The infrared connection can also be used to play two-player Snake with another supported phone.

===Games===
The phone has four games: Memory, Snake, Logic and Rotation. The infrared connection can be used to play two-way Snake with a compatible device.

===Issues===
The 8210 (alongside its other variants) had several design flaws, among them a tendency to develop "screen fade", in which the connector for the display would shrink, and figures on the display would become so dim that it was impossible to read them.

==Variants==
===GSM variants – Nokia 8250 and 8290===
Available in the first quarter of 2001, Nokia 8250 is a variant of Nokia 8210 designed for Asian Pacific markets, sporting a slightly different design and a blue backlight, as well as EGSM (Extended GSM) support. It has a ringtone composer, and supports downloadable personal profiles, including ringtones and screensavers.

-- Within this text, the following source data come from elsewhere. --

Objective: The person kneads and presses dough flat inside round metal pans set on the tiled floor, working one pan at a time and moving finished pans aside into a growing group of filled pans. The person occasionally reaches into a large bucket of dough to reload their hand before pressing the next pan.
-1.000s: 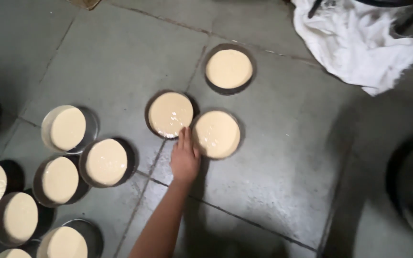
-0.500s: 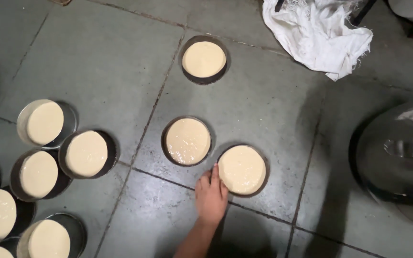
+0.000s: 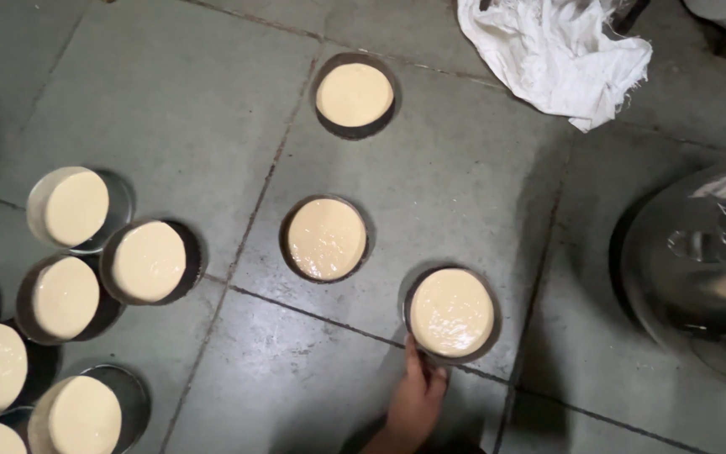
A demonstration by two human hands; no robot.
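One hand (image 3: 418, 395), side unclear, fingers touching the near rim of round batter pan (image 3: 452, 313) on the floor (image 3: 481, 193); pan lies just ahead; grip can't tell.

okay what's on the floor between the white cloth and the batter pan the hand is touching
Only bare grey tile floor and its grout lines lie between the white cloth and the batter pan at the hand, as seen in the head view.
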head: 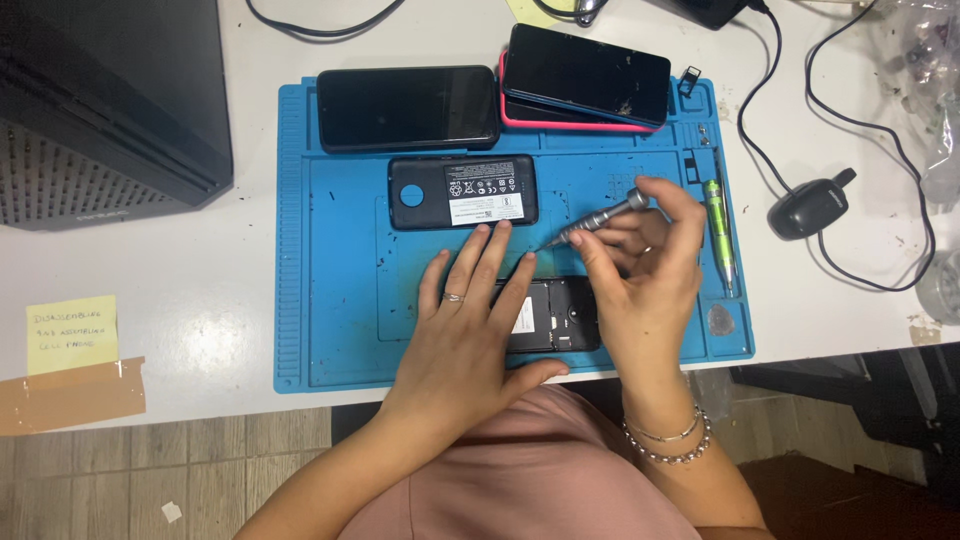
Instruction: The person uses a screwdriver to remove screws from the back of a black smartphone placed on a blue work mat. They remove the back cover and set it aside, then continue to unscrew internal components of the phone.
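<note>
Opened phone (553,318) lies back-up on the blue work mat (340,300), at the mat's 6 o'clock edge, partly covered by both hands. Left hand (465,335) rests flat on the phone's left end, fingers spread toward 12 o'clock, fingertips on the mat just past the phone; its grip is open, pressing rather than clasping. Right hand (645,275) sits over the phone's right end, its grip closed on a grey precision screwdriver (595,220). The screwdriver slants from 2 o'clock down to 8 o'clock, its tip just beyond the phone's upper edge, near the left fingertips; whether the tip touches anything cannot be told.

At 12 o'clock from the hands lies a detached black back cover (463,192) with a white label. Beyond it, a black phone (407,107) lies face-up, and at 1 o'clock two more phones are stacked, the lower in a pink case (520,118). A green-handled tool (718,215) lies at 3 o'clock on the mat. The white bench (200,300) carries a yellow note (70,335) at 9 o'clock.
</note>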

Another GSM version of Nokia 8210 is Nokia 8290, designed for the North American market using single-band GSM-1900.

===D-AMPS (TDMA)/AMPS – Nokia 8260, 8265, and 8265i===
Nokia 8260 is a variant of the 8290 designed for IS-136 "TDMA"/AMPS networks in North America. The 8260, weighing 3.4 ounces, is slightly heavier and larger than the 8290 at 2.8 ounces. Unlike the 8290, the 8260 does not feature voice dialing, an infrared port, or officially interchangeable faceplates.

Nokia 8265 is an updated version of the 8260, sporting an updated design. New features include picture messaging and a white backlight. Nokia 8265i adds a WAP browser and switches to a blue backlight.

===CDMA2000 – Nokia 8270 and 8277===
Nokia 8270 is a related CDMA2000 model with a similar design to the Asian-market Nokia 8250. It operates on the CDMA2000 1900 frequency. Like the 8250, the 8270 features a blue backlight. However, it does not feature an infrared port. In its time, this phone was a great hit with many people. It had a cult status in the early 2000s Australia and New Zealand due to its size and backlight, and was nicknamed "Nokia Blue".

Another CDMA2000 version of Nokia 8270 is Nokia 8277, designed for the South Korean market.

==Reception and legacy==

A blue Nokia 8210 4G

Nokia 8210 continued to be in popular demand well into 2010s by people who want a small phone with long battery life, but with no modern non-mobile connectivity that could be used for tracking, such as the mobile Internet, Wi-Fi, Bluetooth, and NFC. The only wireless option is infrared, allowing for an easy exchange of contacts between compatible devices. As a result, Nokia 8210 and like models command a greater price in the aftermarket.

The 8210 was succeeded by the Nokia 8310 in 2001.

===Nokia 8210 4G===
On 12 July 2022, HMD Global announced an updated version of Nokia 8210, the Nokia 8210 4G. The new 8210 supports 4G networks, has a 2.8 inch colour display, 1 GHz CPU, expandable storage, a 0.3 MP camera, and Bluetooth connectivity.